WHAT YOU WILL DO:
When you find the line with "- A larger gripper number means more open" among the records below, reproduce it and each line after it exactly, ending with the line with "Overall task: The".

Extracted data entries:

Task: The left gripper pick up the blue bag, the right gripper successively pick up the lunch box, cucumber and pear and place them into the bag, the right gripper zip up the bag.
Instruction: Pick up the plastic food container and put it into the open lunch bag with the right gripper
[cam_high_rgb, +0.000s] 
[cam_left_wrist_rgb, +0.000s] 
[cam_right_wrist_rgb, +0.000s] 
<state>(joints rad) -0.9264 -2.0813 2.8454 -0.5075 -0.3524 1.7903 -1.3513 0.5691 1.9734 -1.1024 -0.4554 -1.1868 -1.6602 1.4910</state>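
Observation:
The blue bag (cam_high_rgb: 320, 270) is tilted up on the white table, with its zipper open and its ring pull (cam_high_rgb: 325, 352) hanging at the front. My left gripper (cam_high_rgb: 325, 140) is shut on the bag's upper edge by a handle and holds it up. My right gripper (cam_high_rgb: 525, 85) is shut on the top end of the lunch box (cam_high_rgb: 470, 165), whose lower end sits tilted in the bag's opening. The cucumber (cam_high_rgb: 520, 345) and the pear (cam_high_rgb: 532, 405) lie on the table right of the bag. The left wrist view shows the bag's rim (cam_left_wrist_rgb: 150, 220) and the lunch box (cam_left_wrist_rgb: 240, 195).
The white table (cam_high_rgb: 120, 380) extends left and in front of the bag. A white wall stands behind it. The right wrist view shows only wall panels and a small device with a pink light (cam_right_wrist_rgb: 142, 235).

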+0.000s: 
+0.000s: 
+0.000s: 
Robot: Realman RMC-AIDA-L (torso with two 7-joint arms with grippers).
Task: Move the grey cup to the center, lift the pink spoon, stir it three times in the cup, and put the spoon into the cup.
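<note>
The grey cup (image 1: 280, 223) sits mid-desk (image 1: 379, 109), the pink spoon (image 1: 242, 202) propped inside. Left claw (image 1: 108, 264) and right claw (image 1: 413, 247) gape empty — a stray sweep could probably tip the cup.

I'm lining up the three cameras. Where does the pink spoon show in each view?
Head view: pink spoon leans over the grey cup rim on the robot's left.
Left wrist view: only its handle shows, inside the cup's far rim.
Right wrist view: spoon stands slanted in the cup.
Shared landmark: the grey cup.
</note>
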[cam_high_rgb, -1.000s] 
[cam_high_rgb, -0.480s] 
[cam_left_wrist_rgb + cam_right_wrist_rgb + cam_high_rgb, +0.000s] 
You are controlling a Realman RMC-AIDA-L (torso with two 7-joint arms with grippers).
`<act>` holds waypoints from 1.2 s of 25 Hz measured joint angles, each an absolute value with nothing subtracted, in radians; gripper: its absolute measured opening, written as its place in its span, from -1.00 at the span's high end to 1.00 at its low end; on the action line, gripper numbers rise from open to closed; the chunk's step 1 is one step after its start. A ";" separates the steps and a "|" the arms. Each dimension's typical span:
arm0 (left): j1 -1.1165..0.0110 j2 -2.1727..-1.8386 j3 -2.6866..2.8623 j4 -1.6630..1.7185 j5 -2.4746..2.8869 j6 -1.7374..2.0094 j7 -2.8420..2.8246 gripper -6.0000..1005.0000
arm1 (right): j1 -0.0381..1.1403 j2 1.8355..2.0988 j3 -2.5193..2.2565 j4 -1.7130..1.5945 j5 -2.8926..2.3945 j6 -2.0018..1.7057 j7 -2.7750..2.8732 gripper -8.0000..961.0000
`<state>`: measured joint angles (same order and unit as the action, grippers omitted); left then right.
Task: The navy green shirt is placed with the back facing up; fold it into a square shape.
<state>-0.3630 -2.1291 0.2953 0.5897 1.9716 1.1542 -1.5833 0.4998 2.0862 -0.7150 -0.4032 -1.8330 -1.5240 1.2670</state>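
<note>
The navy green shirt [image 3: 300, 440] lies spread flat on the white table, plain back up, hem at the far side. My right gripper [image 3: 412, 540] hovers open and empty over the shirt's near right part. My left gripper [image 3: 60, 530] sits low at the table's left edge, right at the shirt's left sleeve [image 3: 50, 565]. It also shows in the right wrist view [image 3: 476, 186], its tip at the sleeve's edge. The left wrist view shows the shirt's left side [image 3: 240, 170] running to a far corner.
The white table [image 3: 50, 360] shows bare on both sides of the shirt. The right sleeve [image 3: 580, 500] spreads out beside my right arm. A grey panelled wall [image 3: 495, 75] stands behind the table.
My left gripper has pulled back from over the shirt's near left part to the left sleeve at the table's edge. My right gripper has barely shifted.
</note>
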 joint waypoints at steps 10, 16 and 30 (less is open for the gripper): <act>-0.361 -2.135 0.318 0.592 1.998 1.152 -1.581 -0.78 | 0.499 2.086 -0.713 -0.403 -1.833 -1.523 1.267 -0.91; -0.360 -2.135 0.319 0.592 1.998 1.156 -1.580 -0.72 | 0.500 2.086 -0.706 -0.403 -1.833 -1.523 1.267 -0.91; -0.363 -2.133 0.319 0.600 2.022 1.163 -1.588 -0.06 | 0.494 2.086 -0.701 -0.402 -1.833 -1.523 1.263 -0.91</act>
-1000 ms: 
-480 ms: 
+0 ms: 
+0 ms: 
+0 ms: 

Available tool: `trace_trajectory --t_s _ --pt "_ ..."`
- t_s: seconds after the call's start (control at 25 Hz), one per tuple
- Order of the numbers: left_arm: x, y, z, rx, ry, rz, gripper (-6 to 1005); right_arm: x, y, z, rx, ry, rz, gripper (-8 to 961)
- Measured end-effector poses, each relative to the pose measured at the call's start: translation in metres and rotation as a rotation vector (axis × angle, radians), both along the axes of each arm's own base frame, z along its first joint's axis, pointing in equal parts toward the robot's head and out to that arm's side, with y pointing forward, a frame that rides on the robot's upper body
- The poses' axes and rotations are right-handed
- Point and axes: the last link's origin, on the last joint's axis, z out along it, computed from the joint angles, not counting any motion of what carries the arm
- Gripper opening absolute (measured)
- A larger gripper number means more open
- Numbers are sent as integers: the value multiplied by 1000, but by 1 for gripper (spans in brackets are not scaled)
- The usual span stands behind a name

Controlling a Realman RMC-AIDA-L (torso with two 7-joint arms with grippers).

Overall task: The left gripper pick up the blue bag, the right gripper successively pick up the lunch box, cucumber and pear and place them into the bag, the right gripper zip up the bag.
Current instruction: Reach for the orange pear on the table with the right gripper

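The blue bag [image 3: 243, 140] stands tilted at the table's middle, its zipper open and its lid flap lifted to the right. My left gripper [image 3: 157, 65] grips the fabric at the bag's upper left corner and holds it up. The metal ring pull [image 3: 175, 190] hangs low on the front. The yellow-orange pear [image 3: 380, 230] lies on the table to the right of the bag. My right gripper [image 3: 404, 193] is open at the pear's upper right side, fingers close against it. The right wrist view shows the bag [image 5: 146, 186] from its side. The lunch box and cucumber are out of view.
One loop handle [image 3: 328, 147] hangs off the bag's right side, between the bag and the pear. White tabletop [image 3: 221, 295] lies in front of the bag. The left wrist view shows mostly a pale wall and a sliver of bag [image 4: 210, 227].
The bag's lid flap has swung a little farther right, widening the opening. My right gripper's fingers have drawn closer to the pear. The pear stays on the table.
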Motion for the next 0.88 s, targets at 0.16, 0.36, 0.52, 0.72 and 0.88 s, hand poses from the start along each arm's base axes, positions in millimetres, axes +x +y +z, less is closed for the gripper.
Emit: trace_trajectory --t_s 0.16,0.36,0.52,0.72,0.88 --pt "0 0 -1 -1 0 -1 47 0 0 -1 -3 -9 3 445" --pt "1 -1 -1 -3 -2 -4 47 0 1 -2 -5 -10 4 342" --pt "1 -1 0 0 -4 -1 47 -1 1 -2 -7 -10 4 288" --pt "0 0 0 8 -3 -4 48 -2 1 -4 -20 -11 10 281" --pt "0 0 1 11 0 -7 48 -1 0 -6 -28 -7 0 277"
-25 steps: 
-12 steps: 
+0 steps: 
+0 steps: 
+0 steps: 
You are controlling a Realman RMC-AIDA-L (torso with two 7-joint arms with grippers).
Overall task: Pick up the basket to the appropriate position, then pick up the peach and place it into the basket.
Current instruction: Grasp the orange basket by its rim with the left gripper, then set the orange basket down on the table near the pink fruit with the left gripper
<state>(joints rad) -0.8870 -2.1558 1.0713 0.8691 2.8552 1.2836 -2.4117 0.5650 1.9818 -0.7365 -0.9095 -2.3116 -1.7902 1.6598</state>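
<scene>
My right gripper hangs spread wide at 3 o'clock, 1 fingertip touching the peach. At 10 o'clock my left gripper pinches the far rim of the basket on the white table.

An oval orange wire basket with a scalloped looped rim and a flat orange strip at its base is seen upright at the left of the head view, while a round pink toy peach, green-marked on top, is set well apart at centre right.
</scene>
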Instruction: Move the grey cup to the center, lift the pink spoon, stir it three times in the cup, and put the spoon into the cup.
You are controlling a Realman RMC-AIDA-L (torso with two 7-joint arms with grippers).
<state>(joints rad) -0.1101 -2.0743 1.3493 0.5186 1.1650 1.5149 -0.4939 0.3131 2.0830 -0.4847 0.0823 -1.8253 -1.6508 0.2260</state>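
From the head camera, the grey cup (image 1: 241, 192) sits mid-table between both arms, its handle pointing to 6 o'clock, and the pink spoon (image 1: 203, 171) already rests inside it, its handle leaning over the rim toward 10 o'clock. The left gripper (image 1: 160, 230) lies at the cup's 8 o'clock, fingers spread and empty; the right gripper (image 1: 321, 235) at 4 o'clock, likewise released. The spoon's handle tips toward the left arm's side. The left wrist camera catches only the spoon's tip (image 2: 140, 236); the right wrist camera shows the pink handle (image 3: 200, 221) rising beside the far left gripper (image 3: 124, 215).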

EXERCISE SOLUTION:
- A larger gripper number means more open
- Numbers are sent as integers: the value multiplied by 1000, but by 1 for gripper (spans in brackets are not scaled)
- The usual span stands behind a name

Controlling a Realman RMC-AIDA-L (torso with two 7-joint arms with grippers).

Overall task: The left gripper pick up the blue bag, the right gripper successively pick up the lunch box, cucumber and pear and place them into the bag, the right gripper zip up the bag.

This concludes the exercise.